Our first week of vegetarian experimentation came to a close when I unconsciously popped a piece of spicy Genoa salami in my mouth on Friday night as I prepared an antipasti plate for a friend’s baby shower. I say ‘first week’ because my husband, unbelievably, has agreed to a second week. He claims he’s able to detect any physical changes to his body almost immediately, but I’m definitely not that in tune to my body’s subtle inner workings to know if a plant-based diet is doing anything for me within five days, hence the extra week.

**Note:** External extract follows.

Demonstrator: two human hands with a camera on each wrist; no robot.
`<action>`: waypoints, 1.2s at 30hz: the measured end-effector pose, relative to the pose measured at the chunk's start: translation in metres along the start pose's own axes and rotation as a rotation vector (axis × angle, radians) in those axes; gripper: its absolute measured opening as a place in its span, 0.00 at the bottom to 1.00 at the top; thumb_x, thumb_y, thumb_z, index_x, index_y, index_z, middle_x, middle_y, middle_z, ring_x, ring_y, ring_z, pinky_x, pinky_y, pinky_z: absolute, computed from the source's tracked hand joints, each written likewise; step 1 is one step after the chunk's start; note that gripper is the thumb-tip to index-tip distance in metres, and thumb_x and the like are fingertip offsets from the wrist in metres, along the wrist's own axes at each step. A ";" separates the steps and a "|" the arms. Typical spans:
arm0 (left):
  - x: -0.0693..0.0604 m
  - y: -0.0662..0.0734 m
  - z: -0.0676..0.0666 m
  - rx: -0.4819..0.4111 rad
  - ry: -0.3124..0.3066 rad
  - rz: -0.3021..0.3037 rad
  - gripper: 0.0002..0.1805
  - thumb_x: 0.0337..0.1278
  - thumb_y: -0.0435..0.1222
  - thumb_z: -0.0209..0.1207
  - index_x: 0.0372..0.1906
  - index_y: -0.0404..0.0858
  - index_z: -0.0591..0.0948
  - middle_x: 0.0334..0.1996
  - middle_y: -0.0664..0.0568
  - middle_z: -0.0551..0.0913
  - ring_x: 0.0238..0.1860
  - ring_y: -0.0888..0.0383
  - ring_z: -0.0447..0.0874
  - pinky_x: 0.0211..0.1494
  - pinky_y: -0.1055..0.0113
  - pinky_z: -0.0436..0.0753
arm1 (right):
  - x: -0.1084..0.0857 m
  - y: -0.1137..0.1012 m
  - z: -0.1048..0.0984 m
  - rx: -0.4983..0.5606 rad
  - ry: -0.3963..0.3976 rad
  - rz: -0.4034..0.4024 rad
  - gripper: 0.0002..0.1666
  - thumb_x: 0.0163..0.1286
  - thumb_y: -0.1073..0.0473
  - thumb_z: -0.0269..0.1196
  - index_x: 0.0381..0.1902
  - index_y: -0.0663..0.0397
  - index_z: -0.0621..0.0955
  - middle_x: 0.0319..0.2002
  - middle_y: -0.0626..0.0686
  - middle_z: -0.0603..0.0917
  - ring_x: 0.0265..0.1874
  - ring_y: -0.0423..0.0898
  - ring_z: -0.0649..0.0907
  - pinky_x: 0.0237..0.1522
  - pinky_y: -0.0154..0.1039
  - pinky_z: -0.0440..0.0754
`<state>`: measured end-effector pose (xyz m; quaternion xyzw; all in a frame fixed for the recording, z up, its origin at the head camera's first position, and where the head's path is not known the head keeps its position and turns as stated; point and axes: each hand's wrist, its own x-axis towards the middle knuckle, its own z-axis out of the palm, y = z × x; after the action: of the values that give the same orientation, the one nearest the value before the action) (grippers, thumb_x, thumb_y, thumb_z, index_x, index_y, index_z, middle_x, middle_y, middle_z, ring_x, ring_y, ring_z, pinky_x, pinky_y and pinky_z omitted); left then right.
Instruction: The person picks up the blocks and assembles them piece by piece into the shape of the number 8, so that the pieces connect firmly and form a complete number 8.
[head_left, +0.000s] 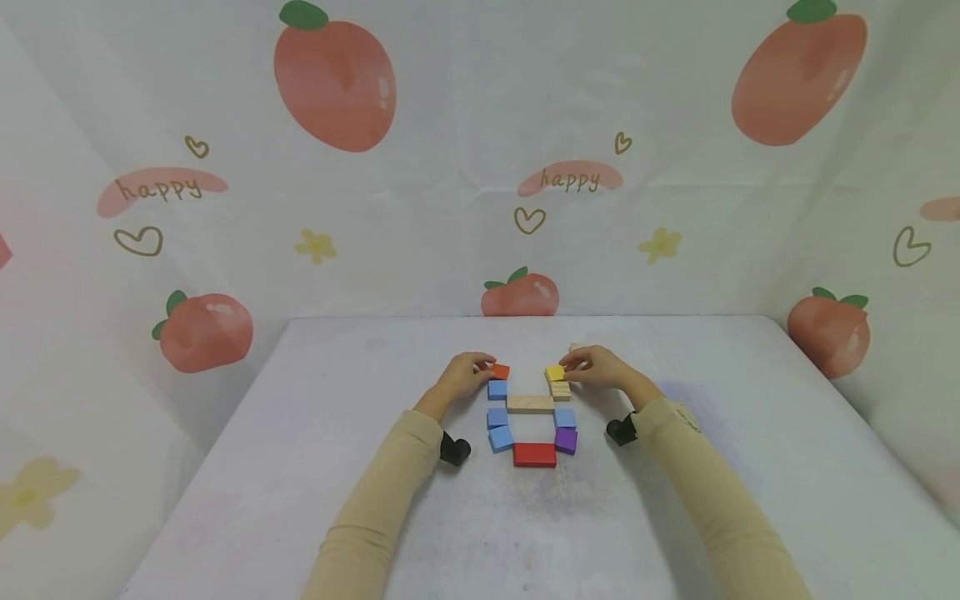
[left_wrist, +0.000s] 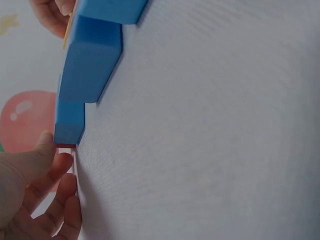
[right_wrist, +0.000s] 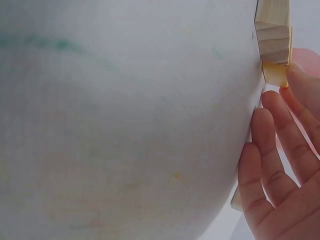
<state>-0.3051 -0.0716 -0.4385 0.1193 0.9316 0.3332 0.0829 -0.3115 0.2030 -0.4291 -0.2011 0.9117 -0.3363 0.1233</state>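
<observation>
My left hand (head_left: 465, 377) pinches an orange-red block (head_left: 502, 372) at the far left of a ring of blocks. In the left wrist view only a thin red edge of that block (left_wrist: 66, 146) shows, by the thumb and index finger, beyond a blue block (left_wrist: 70, 122). On the far right of the ring, my right hand (head_left: 597, 367) pinches a yellow block (head_left: 554, 372). It lies against a plain wooden block (head_left: 560, 392). The right wrist view shows the yellow block (right_wrist: 275, 74) between thumb and index finger, its other fingers spread along the tabletop.
A long wooden block (head_left: 530, 405) bridges the ring's middle. Several blue blocks (head_left: 497, 417), a purple block (head_left: 566, 440) and a red block (head_left: 535, 455) form the nearer part. Another wooden block (head_left: 577, 347) lies behind the right hand. A printed cloth (head_left: 420, 208) hangs behind the white table (head_left: 315, 467).
</observation>
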 end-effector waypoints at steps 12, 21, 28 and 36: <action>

So far, though, I’ve noticed I have a lot more energy. Maybe it’s pure coincidence, but for two days in a row I didn’t have an afternoon nap when the boys went down for theirs. That’s utterly unheard of for me, since I barely function without that sleep. I also felt a tremendous sense of personal satisfaction, as if I’m finally taking action on something that’s been bugging me for a while. I always believed I should be cutting back on meat consumption but shrugged it off as something I could never do. In my mind, it wasn’t realistic, wasn’t possible. But now that we’ve actually managed to do it for a week (I know, it’s hardly any time at all!), I feel powerful and liberated and excited. Both Jason and I missed meat, but my cravings lessened as the week went by. Alas, his did not.

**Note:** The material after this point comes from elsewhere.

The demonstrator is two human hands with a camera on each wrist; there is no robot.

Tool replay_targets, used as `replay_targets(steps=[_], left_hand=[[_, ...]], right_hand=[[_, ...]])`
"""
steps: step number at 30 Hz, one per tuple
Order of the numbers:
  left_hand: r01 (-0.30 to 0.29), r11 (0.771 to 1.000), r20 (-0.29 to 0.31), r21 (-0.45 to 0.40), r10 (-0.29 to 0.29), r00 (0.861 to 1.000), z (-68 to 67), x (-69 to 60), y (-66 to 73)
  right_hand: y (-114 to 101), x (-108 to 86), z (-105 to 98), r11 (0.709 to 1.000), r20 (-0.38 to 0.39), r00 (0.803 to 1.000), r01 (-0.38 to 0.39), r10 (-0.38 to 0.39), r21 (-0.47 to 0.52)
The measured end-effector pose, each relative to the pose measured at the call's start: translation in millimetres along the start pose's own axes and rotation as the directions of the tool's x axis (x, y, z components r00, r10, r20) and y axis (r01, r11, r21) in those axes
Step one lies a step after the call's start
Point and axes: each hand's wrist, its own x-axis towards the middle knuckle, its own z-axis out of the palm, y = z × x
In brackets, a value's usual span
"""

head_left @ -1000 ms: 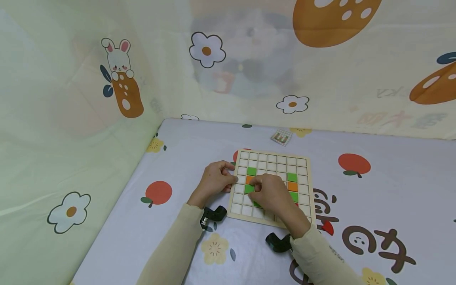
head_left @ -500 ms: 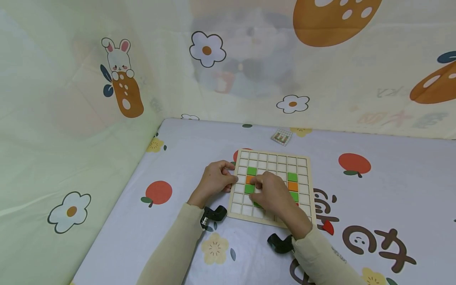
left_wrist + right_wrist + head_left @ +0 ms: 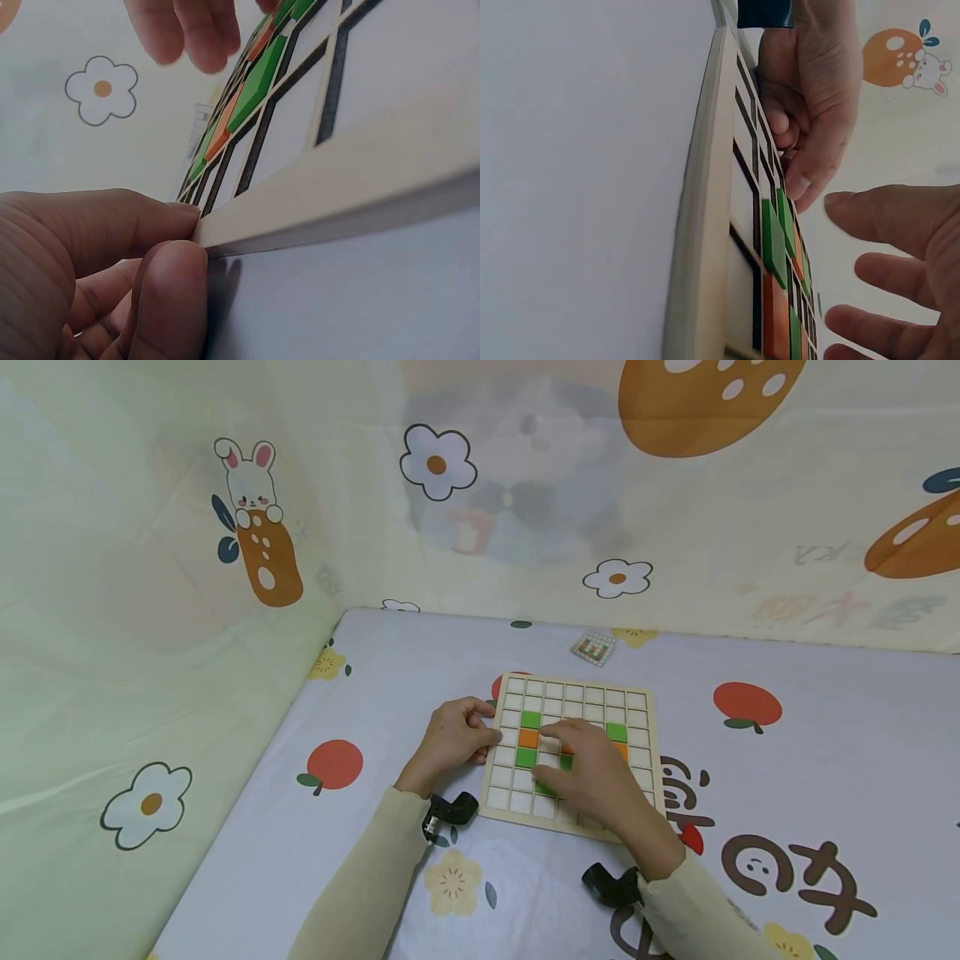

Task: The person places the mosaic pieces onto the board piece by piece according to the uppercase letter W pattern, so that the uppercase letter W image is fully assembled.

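A square wooden grid board (image 3: 517, 819) with white cells lies on the table. Green tiles (image 3: 526, 757) and orange tiles (image 3: 528, 738) fill several cells; some are partly hidden under the right hand. My left hand (image 3: 448, 739) pinches the board's left edge, thumb and finger meeting the wooden rim (image 3: 345, 191) in the left wrist view. Above the middle of the board hovers my right hand (image 3: 588, 768), thumb and fingers spread apart. Nothing shows between those fingers (image 3: 885, 217) in the right wrist view, where they are apart from the tiles.
Behind the board lies a small card (image 3: 595, 648) printed with a coloured grid pattern. A patterned white cloth (image 3: 420, 652) covers the table, and a printed curtain (image 3: 510, 527) stands behind and to the left. Black wrist cameras (image 3: 453, 809) project from both sleeves.
My right hand has come off the orange tile in the left column and moved right, its thumb and fingers parting. That tile is now fully visible. My left hand has stayed put.
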Motion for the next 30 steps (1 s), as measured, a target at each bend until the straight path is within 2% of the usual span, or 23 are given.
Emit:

One thing that’s become apparent is that my vegetarian cooking skills will need to improve if weekday vegetarianism is something we choose to pursue long-term. The menu plan lacked the flavour that our meals usually have. There are more leftover containers of food in the fridge than usual and my poor kids were so unimpressed by the eggplant-mushroom stew served over bulgur pilaf that they actually refused to eat lunch one day. OK, point taken — I’ll have to put in a bit more forethought! Here’s what we ate:
1. Melting Corn and Cheese Quesadillas — see recipe here
2. Felafel in whole-wheat pita with tahini sauce and tomato-lime salsa
These were super yummy, though a royal pain in the butt to make because my blender is utterly useless. If I had a decent food processor, though, these could be whipped up in five minutes. Interestingly, the recipe uses chickpeas that are soaked overnight but not cooked before grinding. I was unsure how they’d turn out, but apparently it gives them better texture.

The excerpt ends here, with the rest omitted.